We sucked nearly 2 liters of intestinal contents out of his abdominal cavity before locating the part of the bowel with the hole in it. A very suspicious lumpy area (? cancer) was resected out and the two free ends were sewn together. And then the washing began... warm saline was poured in and the surgeons patiently washed and rubbed loop after loop of bowel, in a way faintly reminiscent of a Sunlight ad. Thankfully there was an ICU bed available and he was getting the best care available to someone with such a condition. Unfortunately, I guess the stress of the surgery, the infection and the pathology inside his bowel was too much for his system. P went into cardiac arrest yesterday, and could not be resuscitated.

What surprises me was that even with such a lot of muck inside the normally sterile abdominal cavity, this guy was not in pain, had no fever and even joked with the doctors while on the operating table before being anaesthetised. I guess this underlines the fact that in a really old person (ok, he wasn't that old, 67 years), going purely by clinical signs can be misleading and a really high index of suspicion is needed.

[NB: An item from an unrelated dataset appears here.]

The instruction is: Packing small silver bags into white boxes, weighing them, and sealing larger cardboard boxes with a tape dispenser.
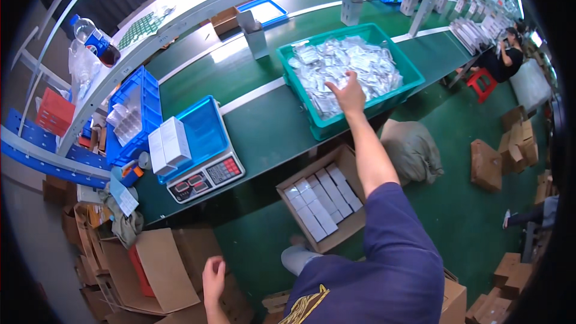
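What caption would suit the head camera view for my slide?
Right hand over a green bin of clear plastic packets, near a digital scale bearing white boxes.

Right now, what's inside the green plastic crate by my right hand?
The green plastic crate holds a loose heap of shiny, whitish plastic packets. Your right hand hides part of the heap, and the top layer covers whatever lies deeper.

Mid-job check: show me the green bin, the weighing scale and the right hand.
Green bin [329, 127]: head view, on its front wall.
Weighing scale [223, 170]: head view, on its keypad.
Right hand [350, 96]: head view, on its back.
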Action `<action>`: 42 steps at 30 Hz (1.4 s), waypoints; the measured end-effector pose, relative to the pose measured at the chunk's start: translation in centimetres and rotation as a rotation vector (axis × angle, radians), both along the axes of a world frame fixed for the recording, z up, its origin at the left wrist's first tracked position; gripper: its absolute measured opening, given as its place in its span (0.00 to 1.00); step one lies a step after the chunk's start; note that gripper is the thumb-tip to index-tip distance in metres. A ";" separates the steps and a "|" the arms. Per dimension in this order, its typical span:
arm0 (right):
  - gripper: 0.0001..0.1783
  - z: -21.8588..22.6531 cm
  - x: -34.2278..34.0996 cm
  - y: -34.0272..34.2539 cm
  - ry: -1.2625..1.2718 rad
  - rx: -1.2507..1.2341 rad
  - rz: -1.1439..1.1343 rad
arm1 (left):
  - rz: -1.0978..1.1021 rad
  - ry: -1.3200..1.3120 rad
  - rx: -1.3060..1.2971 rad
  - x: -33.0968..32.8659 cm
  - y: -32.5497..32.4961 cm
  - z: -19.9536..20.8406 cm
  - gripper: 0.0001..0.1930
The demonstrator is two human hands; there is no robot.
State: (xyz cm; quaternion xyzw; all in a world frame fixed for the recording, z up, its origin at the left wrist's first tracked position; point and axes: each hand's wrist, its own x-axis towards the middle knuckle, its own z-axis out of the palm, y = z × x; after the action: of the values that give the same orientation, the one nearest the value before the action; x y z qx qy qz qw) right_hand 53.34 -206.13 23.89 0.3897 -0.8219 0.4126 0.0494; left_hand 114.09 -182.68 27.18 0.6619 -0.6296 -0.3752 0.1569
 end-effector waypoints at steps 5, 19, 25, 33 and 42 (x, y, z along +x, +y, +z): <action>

It's terrible when we loose a patient... but somehow, it seems less bad when it happens in the ICU. The death happens in spite of the best in critical care, 24 hour one to one medical and nursing care and the monitors and the fancy drugs... there is some sense of inevitability. When it happens in the ward in the middle of the night... there's always sick underlying feeling that something more could have been done... even if the circumstances are such that nothing really could be done.

4 comments:

Unknown said...

""Explaratory laparotomy" is pretty self-explanatory."

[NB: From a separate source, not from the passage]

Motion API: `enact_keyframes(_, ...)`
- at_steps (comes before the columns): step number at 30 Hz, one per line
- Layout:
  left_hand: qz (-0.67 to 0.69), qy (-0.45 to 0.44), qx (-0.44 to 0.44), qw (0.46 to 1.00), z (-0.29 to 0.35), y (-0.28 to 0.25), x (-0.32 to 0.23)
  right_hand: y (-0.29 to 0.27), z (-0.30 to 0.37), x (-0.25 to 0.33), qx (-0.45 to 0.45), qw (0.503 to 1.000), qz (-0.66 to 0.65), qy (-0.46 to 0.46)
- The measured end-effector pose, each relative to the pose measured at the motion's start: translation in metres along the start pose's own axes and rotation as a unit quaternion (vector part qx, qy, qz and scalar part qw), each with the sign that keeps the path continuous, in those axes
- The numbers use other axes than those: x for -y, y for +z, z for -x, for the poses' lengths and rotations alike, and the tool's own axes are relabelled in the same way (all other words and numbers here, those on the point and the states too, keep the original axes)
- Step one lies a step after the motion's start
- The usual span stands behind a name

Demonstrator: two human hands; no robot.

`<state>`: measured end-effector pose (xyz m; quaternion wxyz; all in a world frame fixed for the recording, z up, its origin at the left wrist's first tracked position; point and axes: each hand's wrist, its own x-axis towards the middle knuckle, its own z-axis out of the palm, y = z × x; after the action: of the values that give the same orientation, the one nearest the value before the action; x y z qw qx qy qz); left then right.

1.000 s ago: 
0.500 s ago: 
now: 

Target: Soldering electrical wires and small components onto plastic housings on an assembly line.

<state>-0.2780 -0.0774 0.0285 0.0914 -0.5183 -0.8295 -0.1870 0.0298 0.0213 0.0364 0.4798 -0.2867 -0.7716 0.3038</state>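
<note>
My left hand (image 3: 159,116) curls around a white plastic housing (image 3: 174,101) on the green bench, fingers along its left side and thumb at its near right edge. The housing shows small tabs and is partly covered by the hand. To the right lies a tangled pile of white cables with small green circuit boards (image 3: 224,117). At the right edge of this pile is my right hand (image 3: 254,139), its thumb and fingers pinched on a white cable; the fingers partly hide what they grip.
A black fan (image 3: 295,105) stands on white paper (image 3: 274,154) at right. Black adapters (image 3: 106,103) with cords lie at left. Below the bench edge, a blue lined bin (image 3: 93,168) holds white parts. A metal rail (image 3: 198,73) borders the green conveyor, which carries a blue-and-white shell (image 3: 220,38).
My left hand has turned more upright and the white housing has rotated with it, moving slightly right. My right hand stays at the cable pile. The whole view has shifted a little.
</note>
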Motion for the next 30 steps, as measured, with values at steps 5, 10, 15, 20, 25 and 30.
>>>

Oh yeah, i went thru four whole years of Engineering faculty. Why WOULDN'T i know what a explaratory laparo-what?-amy is?!

On a serious note tho, sorry abt the patient! :-(

Sachi said...

wow. u write with such detached tone and yet the story got me hooked. so u the devil is a doctor? sorry, first time in ur blog :) cheers.

Bawa said...

hmmm.. lucky tht u did manage to get an ICU be bed for a 57 year old..
.normally dusnt happen with much younger patients being on the list..

In any case guess the guy had lived his life etc.

And about the detached tone.. I guess you get used to it after seeing a few patients die.. whats important is that u did everyhing u culd!

tc.. and gud luck with the rest of ur medical career.

p.s. maybe surgery wuld be a gud option for u.. not many female surgeons arnd LOL

Angel said...

Indunil : my bad, even if it was tongue in cheek. laparatomy = opening up the abdominal cavity. exploratory = to explore and see what's going on. I'm sorry too...

MC : well, detachment helps... often it's only the tone, and the attachment is still there... at least on a doctor-patient level. I've got a whole blog post incubating on that topic! thanks for dropping by!

Bawa : the only reason we got a bed was because someone else had died a nd we managed to get first booking. For routine cases, sometimes we go to the CU at 5.45am just so that "our" patient gets the first booking for that day. And we have to wait till 7am till the booking dude turns up, so we usually remember to take a good novel along! :)

Me, a surgeion... not really a good option as I have a pretty bad physiological tremor. Also wonder about the dearth of lady surgeons... does anyone have an explanation?